Streptococcus pneumoniae ( S. pneumoniae , pneumococcus) is a major cause of morbidity and mortality worldwide. Achieving long-term immunity against S. pneumoniae through immunization is an important public health priority. Long-term protection after immunization is thought to rely both on protective serum antibody levels and immunological memory in the form of antigen-specific memory B cells (MBCs). Although the ability to achieve protective antibody levels shortly after pneumococcal vaccination has been well documented for the various infant immunization schedules currently in use worldwide, the examination of immunological memory in the form of antigen-specific MBCs has been much more limited. Such responses are critical for long-term protection against pneumococcal colonization and disease. This review summarizes the published literature on the MBC response to primary or booster immunization with either pneumococcal polysaccharide vaccine (PPV23) or pneumococcal conjugate vaccines (PCVs), aiming to elucidate the immunological mechanisms that determine the magnitude and longevity of vaccine protection against pneumococcus. There is evidence that PCVs induce the production of antigen-specific MBCs, whereas immunization with PPV23 does not result in the formation of MBCs. Increased understanding of the immunological factors that facilitate the induction, maintenance and recall of MBCs in response to pneumococcal vaccination could enable the use of MBC enumeration as novel correlates of protection against S. pneumoniae . Ongoing studies that examine MBC response to pneumococcal vaccination in high burden settings will be extremely important in our understanding of long-term protection induced by pneumococcal conjugate vaccines.
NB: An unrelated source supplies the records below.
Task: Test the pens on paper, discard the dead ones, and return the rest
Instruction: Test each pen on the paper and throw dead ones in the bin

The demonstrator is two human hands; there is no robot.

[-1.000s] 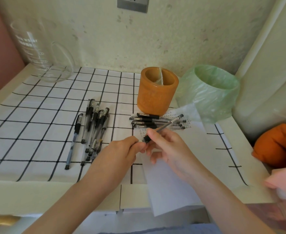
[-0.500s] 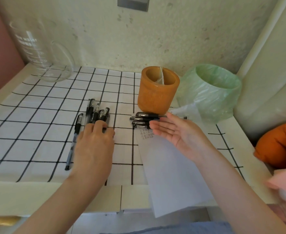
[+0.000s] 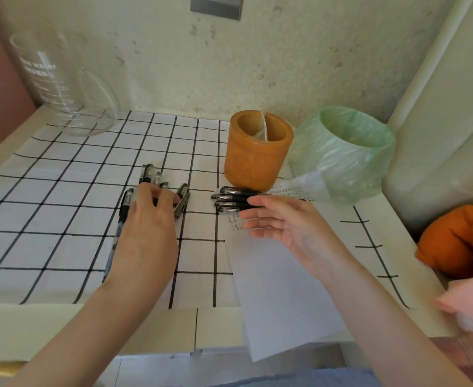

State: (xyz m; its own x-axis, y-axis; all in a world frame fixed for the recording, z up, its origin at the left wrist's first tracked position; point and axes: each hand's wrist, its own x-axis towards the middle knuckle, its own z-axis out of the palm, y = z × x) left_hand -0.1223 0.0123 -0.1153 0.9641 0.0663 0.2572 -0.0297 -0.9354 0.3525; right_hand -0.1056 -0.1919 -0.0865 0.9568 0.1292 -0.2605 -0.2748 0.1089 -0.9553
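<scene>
1. My left grip lies palm-down on the loose pile of pens on the checked cloth. Its fingers are bent onto them, but I cannot tell whether one is pinched.
2. My right grip hovers empty, fingers straight, above the paper.
3. A row of capped pens lies at the paper's far end, just before the orange pen holder.
4. The green-bagged bin stands just right of the holder.
</scene>
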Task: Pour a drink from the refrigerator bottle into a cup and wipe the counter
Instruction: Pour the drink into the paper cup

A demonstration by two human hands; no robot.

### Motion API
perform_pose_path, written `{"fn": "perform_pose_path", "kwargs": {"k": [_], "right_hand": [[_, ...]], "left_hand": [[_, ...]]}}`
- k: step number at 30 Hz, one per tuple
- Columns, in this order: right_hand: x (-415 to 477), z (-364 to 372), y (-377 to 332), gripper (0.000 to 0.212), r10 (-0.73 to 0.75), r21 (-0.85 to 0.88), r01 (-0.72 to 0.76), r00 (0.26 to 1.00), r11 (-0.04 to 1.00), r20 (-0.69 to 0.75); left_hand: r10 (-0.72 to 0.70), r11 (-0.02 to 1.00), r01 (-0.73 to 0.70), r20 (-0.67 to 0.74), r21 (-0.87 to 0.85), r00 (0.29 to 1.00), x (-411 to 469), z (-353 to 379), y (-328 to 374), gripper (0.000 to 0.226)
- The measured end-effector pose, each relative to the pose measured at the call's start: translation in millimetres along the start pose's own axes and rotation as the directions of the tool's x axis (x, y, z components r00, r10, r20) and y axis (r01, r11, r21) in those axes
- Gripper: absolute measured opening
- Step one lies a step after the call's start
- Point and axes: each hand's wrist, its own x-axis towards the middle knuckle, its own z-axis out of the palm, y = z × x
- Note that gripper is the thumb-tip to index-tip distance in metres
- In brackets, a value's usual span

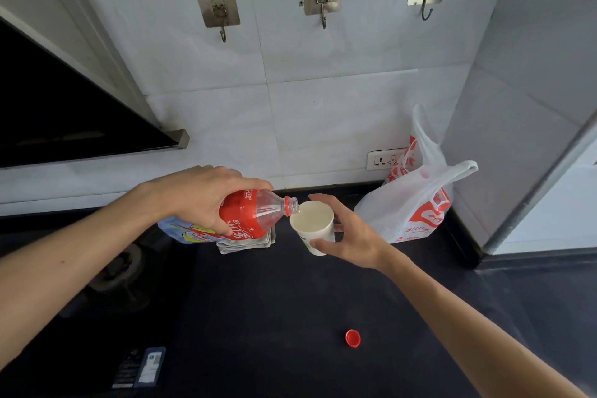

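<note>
Pouring at the far side of the dark counter [274, 317].
Left of a plastic bag [416, 203], the left hand [200, 197] gripped the bottle [255, 216] tipped sideways, mouth at the rim, to pour. The right hand [352, 236] curled round the cup [313, 223], steadying it. A folded cloth [245, 244] waited beneath the bottle, and the red cap [352, 338] lay nearer.

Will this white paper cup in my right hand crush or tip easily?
Probably light and soft: the cup looks like thin paper, so a hard grip could dent it. Its base is narrower than its rim, so a nudge may tip it.
</note>
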Motion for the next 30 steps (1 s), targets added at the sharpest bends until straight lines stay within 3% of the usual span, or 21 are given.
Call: {"fn": "perform_pose_path", "kwargs": {"k": [12,24,30], "right_hand": [[4,6,9,0.077,0.029,-0.007,-0.029,0.999,1.0,0.03],[3,12,16,0.076,0.048,0.027,-0.048,0.998,0.998,0.031],[2,1,4,0.07,0.066,0.187,-0.052,0.996,0.981,-0.068]], "left_hand": [[-0.006,0.998,0.002,0.06,0.067,0.998,5,-4,-6,0.096],[0.001,1.0,-0.002,0.048,0.028,0.999,6,-1,-11,0.094],[-0.036,0.993,0.034,-0.014,-0.11,0.999,2,20,-15,0.094]]}}
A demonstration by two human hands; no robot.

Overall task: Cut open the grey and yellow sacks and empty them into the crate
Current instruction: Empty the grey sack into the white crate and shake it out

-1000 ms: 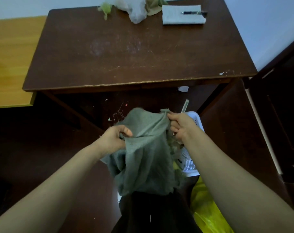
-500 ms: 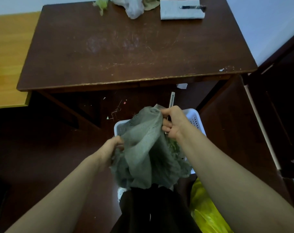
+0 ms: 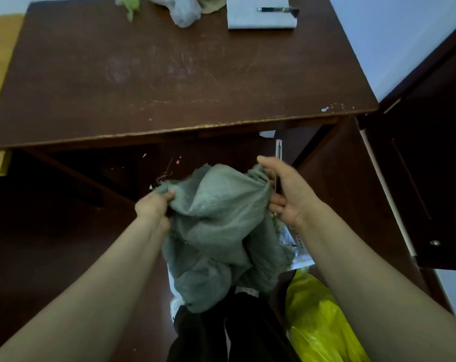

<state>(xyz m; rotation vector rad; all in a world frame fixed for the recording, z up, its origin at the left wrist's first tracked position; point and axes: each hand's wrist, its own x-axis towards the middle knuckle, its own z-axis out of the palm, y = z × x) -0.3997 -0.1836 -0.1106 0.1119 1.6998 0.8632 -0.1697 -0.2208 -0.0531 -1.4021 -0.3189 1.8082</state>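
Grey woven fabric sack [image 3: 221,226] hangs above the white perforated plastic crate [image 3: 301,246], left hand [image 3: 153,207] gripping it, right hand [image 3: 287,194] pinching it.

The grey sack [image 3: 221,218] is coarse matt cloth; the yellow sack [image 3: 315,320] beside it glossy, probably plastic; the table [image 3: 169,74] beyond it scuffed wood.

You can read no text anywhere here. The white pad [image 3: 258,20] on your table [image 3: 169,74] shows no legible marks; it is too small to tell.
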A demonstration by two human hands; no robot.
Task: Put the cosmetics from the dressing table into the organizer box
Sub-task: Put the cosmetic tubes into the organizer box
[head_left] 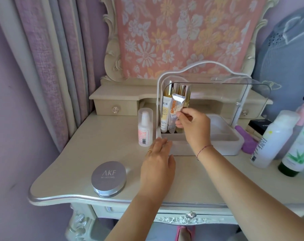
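Dressing table (88, 153) is carrying organizer box (233, 145), frame center; right hand (194, 126) is pinching silver-orange tube (176, 108) beside BB tube (164, 115) inside, left hand (158, 164) is resting flat, fingers spread.

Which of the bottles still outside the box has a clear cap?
The small spray bottle left of the organizer box; the tall white bottle and aloe bottle stand right.

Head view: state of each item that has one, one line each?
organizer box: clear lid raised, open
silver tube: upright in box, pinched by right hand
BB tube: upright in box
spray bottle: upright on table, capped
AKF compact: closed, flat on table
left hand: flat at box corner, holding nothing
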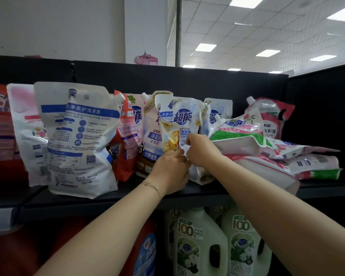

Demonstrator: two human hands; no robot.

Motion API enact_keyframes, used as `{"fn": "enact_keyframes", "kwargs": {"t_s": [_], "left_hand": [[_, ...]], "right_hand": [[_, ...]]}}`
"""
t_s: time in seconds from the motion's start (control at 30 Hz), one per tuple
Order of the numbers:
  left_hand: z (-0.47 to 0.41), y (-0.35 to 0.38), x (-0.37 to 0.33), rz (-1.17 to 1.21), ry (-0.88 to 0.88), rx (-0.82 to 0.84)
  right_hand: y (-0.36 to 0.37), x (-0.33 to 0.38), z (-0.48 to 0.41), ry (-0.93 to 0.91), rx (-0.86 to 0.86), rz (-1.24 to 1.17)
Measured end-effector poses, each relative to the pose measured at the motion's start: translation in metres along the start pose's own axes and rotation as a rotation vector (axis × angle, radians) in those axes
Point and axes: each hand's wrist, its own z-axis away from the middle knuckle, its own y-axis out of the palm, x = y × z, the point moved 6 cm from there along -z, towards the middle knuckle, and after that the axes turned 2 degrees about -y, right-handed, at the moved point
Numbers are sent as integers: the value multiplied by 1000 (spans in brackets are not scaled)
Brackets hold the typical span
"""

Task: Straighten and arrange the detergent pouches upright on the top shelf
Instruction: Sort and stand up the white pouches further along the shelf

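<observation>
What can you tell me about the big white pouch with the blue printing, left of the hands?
The big white pouch is glossy, soft plastic with its back facing out: a blue banner, blue small print and a QR code. A white-capped spout sits at its top right corner. It stands upright near the front edge of the top shelf, partly covering a pink-and-white pouch on its left and resting against an orange pouch on its right. Nothing grips it.

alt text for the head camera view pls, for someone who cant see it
A left hand and right hand grip a crumpled blue-and-white pouch on a black top shelf. Upright pouches stand to its left; pink-and-green pouches lie piled flat to its right.
</observation>
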Motion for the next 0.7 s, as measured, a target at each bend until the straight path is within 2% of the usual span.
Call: {"fn": "enact_keyframes", "kwargs": {"t_s": [0.13,0.3,0.4,0.53,0.63,0.7], "left_hand": [[12,-16,27,41,-71,-85],[35,-31,71,8,-409,-142],[37,-34,81,-45,-515,-108],[26,-34,63,-53,-499,-19],[19,-39,49,17,-434,-45],[11,-41,44,151,-452,-75]], "right_hand": [[0,2,-22,23,43,6],[18,-11,-38,45,132,164],[31,-17,-41,51,165,288],[41,-14,-40,40,134,422],[42,-10,-39,-22,125,420],[39,-11,-37,-58,133,406]]}}
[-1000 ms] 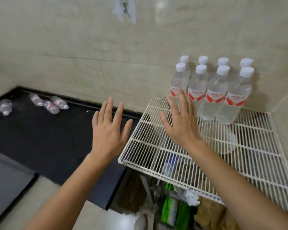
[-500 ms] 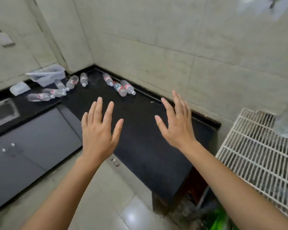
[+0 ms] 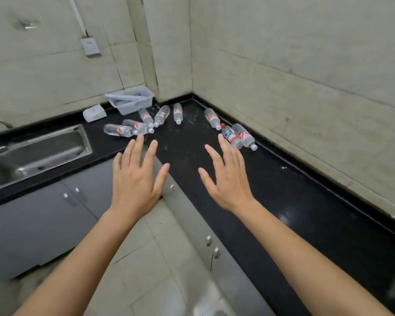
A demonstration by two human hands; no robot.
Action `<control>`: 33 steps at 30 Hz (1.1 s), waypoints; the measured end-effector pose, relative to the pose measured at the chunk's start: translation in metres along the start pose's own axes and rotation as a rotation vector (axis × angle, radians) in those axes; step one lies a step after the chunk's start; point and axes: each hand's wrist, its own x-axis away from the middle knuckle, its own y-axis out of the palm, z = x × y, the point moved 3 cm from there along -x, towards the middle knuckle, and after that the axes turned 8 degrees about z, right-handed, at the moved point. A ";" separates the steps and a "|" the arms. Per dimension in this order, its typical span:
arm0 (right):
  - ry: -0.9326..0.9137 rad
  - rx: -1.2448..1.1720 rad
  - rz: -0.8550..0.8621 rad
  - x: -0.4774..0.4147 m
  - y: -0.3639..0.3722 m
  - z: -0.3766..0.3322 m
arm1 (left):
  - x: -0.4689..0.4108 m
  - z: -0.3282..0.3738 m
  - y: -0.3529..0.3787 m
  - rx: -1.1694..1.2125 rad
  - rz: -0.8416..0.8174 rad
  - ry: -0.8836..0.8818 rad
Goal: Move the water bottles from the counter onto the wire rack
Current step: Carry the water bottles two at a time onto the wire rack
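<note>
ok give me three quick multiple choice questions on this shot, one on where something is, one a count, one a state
1. Where is the plastic basket?
A) in the sink
B) on the counter, just behind the bottles
C) on the floor

2. How many water bottles lie on the counter?
A) four
B) eight
C) twelve

3. What are the left hand and right hand doing?
A) both open, holding nothing
B) each gripping a bottle
C) both pressed flat on the floor

Answers:
1 B, the basket sits on the black top next to the bottles.
2 B, five lie in the left cluster and three further right.
3 A, the fingers are spread with nothing in them.
</note>
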 end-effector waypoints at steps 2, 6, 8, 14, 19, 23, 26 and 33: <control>-0.002 -0.008 -0.009 -0.022 0.032 0.007 | -0.015 -0.021 0.023 -0.023 -0.027 -0.001; -0.012 -0.006 -0.036 -0.074 0.103 0.026 | -0.063 -0.066 0.079 -0.068 -0.081 0.016; -0.017 0.005 -0.073 -0.103 0.144 0.040 | -0.094 -0.089 0.112 -0.086 -0.113 0.015; 0.053 0.034 -0.237 -0.201 0.251 0.077 | -0.184 -0.158 0.198 -0.158 -0.297 -0.024; 0.084 -0.020 -0.360 -0.260 0.333 0.075 | -0.217 -0.224 0.247 -0.199 -0.376 -0.115; 0.104 -0.068 -0.515 -0.289 0.403 0.063 | -0.236 -0.285 0.285 -0.214 -0.427 -0.164; 0.210 -0.097 -0.590 -0.307 0.455 0.057 | -0.251 -0.337 0.326 -0.212 -0.493 -0.197; 0.530 -0.090 -0.808 -0.356 0.580 0.050 | -0.299 -0.457 0.431 -0.134 -0.754 -0.141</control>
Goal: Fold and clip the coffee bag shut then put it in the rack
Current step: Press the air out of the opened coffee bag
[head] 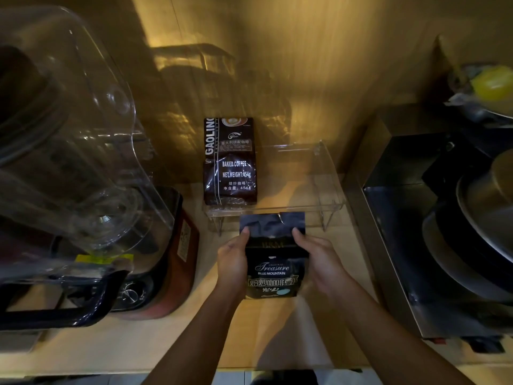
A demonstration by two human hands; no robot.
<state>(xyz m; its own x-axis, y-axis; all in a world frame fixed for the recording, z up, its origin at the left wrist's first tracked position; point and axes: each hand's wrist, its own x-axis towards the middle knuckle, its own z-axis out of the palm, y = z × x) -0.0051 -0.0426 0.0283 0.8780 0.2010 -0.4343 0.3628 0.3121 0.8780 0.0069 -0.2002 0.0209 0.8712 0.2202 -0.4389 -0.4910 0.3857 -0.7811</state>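
A big clear blender (pixel 83 162) stands at the far left of the counter (pixel 111 348). The left hand (pixel 232 262) grips the coffee bag's (pixel 273 262) left edge, thumb on its front. The bag is upright just in front of the clear rack (pixel 319 190), top flap unfolded, where another coffee bag (pixel 229 162) stands. The right hand (pixel 319 259) clasps its right edge. A steel appliance (pixel 416 232) sits far right.

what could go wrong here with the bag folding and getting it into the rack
No clip is in view, and both the left hand and right hand are holding the Blue Mountain bag, so a fold may spring open. The clear rack already holds a Gaoling bag; sliding in carelessly might knock it.
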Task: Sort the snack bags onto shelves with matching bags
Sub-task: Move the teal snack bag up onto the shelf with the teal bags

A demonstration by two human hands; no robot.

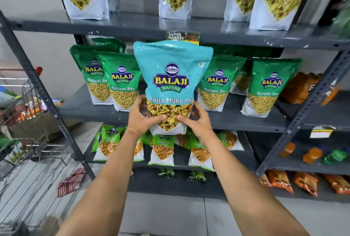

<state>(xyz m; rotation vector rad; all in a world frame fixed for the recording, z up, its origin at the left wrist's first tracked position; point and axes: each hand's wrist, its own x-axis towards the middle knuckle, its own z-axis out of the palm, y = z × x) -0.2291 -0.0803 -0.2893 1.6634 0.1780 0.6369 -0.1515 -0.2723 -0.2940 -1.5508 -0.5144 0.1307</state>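
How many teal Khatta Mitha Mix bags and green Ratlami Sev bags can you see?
Teal Khatta Mitha Mix bags: 6, one of them held
Green Ratlami Sev bags: 6, two of them partly hidden; more may stand behind
Total: 12

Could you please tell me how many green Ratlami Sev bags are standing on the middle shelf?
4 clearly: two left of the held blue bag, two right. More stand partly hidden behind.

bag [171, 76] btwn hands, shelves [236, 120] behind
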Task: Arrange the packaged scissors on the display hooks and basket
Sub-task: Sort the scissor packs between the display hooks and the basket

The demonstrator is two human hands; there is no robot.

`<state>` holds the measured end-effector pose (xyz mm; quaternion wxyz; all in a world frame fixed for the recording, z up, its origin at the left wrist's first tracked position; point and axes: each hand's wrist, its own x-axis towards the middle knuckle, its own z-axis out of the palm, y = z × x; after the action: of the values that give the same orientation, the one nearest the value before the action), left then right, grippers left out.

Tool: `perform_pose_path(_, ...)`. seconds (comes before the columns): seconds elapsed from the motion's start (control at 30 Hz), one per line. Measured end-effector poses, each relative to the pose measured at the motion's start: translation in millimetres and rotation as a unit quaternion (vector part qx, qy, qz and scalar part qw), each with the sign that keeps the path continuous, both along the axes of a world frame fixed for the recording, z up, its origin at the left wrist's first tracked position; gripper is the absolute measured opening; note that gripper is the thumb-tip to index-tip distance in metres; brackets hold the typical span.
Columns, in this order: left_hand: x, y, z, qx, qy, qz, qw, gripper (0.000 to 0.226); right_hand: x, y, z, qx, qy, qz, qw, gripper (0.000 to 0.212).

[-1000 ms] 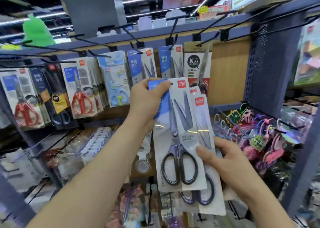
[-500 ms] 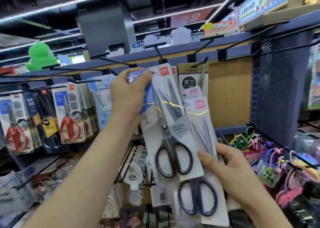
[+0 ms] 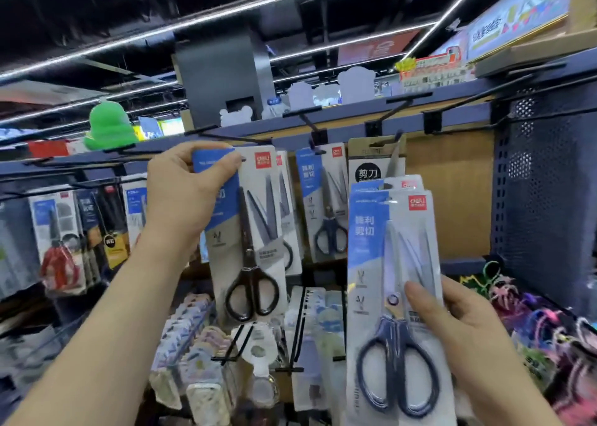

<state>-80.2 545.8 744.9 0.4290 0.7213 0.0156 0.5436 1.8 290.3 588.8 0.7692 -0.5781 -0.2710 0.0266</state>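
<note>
Blue-and-white card backs every pack here; the pack of black-handled scissors [image 3: 258, 231] sits just left of the frame's centre, with a blue band down its left side, a red brand tag at its top right corner, long blades pointing up under clear plastic and looped handles at the bottom; it is nearly upright, slightly tilted, with its top edge right under a black display hook [image 3: 232, 137] on the shelf rail; whether the hook passes through the card cannot be told. From the lower left the left hand [image 3: 187, 196] reaches up on a diagonally stretched forearm; it pinches the pack's upper left blue corner, thumb across the front, fingers curled over the top edge and behind the card.

At the lower right of the frame stands a second pack [image 3: 387, 264], upright, with dark blue handles and the same blue band and red tag; another card of the same kind [image 3: 387, 183] sits directly behind it, only its top showing above. From the lower right the right hand [image 3: 458, 328] grips this pair at the right edge; its thumb presses flat on the front beside the scissors' pivot, and the other fingers are hidden behind the card.

Between the two held packs a matching pack [image 3: 323, 206] hangs from the rail, just beside a brown-card pack [image 3: 371, 164].
</note>
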Motion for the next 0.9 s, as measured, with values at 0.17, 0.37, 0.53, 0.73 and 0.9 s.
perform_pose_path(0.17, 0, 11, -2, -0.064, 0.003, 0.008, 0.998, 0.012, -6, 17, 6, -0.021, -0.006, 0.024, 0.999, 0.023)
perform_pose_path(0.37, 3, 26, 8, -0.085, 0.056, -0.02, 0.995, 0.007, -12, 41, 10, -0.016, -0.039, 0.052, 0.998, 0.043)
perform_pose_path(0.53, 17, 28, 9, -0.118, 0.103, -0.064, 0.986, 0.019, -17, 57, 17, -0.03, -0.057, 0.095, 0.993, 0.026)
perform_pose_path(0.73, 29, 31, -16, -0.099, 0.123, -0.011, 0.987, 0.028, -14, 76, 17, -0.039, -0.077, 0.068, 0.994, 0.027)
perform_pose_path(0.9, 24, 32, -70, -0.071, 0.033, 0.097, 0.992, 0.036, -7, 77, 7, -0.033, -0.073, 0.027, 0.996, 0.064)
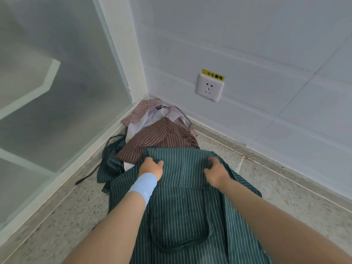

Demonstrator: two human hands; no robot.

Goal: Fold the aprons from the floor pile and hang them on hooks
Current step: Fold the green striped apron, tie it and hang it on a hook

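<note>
Aprons are lying heaped in the corner where the white tiled wall (247, 44) is meeting the frosted glass partition (57, 92), all of it sitting on the speckled floor (62, 212). Nearest the camera, the green striped apron (182, 206) is spreading out flat over the floor, its pocket facing up and its far edge overlapping the rest of the pile. Behind it the brown striped apron (160, 136) is lying crumpled, and behind that the checked apron (144, 109) is bunching right into the corner with pale cloth showing among its folds. A dark strap (89, 176) is trailing from the heap toward the partition.

Both hands are pressing down on the green apron near its far edge. The left hand (151, 168), with a light blue wrist band (143, 185) below it, is closing its fingers on the cloth at the apron's left corner. The right hand (216, 172) is curling its fingers into a pinched fold of the same cloth, well apart from the left.

On the wall, a white power socket (209, 89) is sitting under a yellow warning label (213, 74).
</note>
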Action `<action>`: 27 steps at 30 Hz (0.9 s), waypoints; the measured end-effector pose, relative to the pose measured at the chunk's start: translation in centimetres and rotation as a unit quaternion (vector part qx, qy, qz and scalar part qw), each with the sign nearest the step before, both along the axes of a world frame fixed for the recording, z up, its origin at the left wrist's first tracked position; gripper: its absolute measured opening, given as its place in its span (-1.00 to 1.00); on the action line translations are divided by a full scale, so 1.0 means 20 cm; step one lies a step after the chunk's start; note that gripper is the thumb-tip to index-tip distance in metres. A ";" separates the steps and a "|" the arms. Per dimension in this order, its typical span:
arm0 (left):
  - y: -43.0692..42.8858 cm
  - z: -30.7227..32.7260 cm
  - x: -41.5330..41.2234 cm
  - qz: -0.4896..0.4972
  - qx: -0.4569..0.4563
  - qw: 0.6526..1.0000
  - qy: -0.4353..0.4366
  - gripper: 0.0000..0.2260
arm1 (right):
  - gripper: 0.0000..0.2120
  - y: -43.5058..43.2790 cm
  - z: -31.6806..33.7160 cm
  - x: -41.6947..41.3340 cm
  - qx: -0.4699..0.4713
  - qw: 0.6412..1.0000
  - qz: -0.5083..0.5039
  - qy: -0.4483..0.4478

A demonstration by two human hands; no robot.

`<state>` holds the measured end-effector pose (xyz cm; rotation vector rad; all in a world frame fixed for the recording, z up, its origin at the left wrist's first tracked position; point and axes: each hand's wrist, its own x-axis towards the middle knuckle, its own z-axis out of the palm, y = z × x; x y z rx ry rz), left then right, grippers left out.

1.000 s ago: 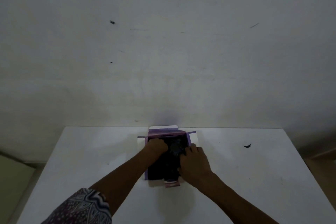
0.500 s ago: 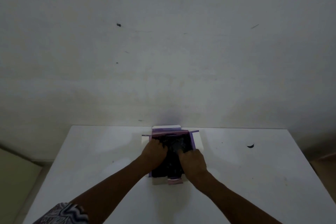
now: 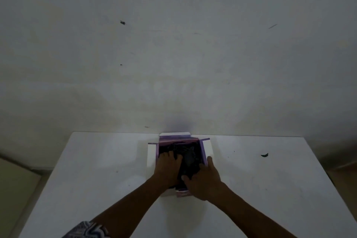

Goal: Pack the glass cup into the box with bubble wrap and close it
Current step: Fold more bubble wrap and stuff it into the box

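One white worktop (image 3: 81, 179) fills the lower half of the view, and at its twelve o'clock edge sits one box (image 3: 203, 149), purple inside, white flaps splayed open to nine, twelve and three o'clock. Inside lies one dark crinkled mass, the bubble wrap (image 3: 188, 157) by the look of it. The glass cup itself can't be made out; judging by the task, it is bundled in there.

Two hands are at work. The left hand (image 3: 168, 168) reaches into the nine o'clock side, fingers spread flat and pressing on the wrap. The right hand (image 3: 204, 179) sits at the box's five o'clock corner, fingers loosely splayed against the wall and the wrap's edge, pinching nothing that shows.

This looks like the tucking-down step. To do it well, press evenly with flat palms, never hard on one spot over glass, and get every fold below the rim so the flaps can fold shut.

One small dark scrap (image 3: 264, 155) lies well apart at three o'clock. One patterned sleeve (image 3: 87, 231) shows at seven o'clock.
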<state>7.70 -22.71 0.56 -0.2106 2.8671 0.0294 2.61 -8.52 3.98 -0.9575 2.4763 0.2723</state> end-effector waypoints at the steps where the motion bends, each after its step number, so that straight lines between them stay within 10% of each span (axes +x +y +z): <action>1: 0.00 0.00 0.00 -0.001 -0.001 1.000 0.002 -0.40 | -0.39 0.00 -0.01 0.02 -0.017 0.999 -0.021 -0.031; 10: -0.01 0.06 -0.07 0.036 0.093 0.995 -0.030 -0.06 | -0.48 0.02 0.03 -0.11 0.017 0.986 0.010 -0.167; 14: 0.07 0.02 -0.09 0.000 0.016 0.997 -0.082 -0.08 | -0.77 0.01 0.11 -0.15 -0.043 0.991 0.125 0.035; 21: 0.10 0.06 -0.15 -0.023 -0.028 0.990 -0.138 -0.22 | -0.51 -0.03 -0.02 -0.24 -0.029 0.989 0.090 0.117; 27: 0.05 -0.01 -0.07 0.165 0.201 0.965 -0.024 -0.26 | -0.53 -0.09 -0.11 -0.27 -0.022 0.994 0.038 0.096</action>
机译:肺炎链球菌(肺炎链球菌,肺炎球菌)是全世界发病率和死亡率的主要原因。通过免疫获得针对肺炎链球菌的长期免疫是重要的公共卫生重点。免疫后的长期保护被认为既依赖于血清保护性抗体水平,又依赖于抗原特异性记忆B细胞(MBC)形式的免疫记忆。尽管肺炎球菌疫苗接种后不久即可达到保护性抗体水平的能力已在全球目前使用的各种婴儿免疫方案中得到了很好的证明,但以抗原特异性MBC形式进行的免疫记忆的检查受到了更大的限制。这种反应对于长期预防肺炎球菌定植和疾病至关重要。这篇综述总结了关于MBC对肺炎球菌多糖疫苗(PPV23)或肺炎球菌结合疫苗(PCV)初次或加强免疫的反应的文献,旨在阐明确定针对肺炎球菌的疫苗保护程度和寿命的免疫学机制。有证据表明PCV诱导了抗原特异性MBC的产生,而用PPV23免疫不会导致MBC的形成。对有助于肺炎球菌疫苗接种诱导,维持和召回MBC的免疫学因素的更多了解可以使MBC枚举成为抵抗肺炎链球菌的新型相关手段。正在进行的研究在高负荷情况下检查MBC对肺炎球菌疫苗接种的反应,对于我们理解由肺炎球菌结合疫苗诱导的长期保护非常重要。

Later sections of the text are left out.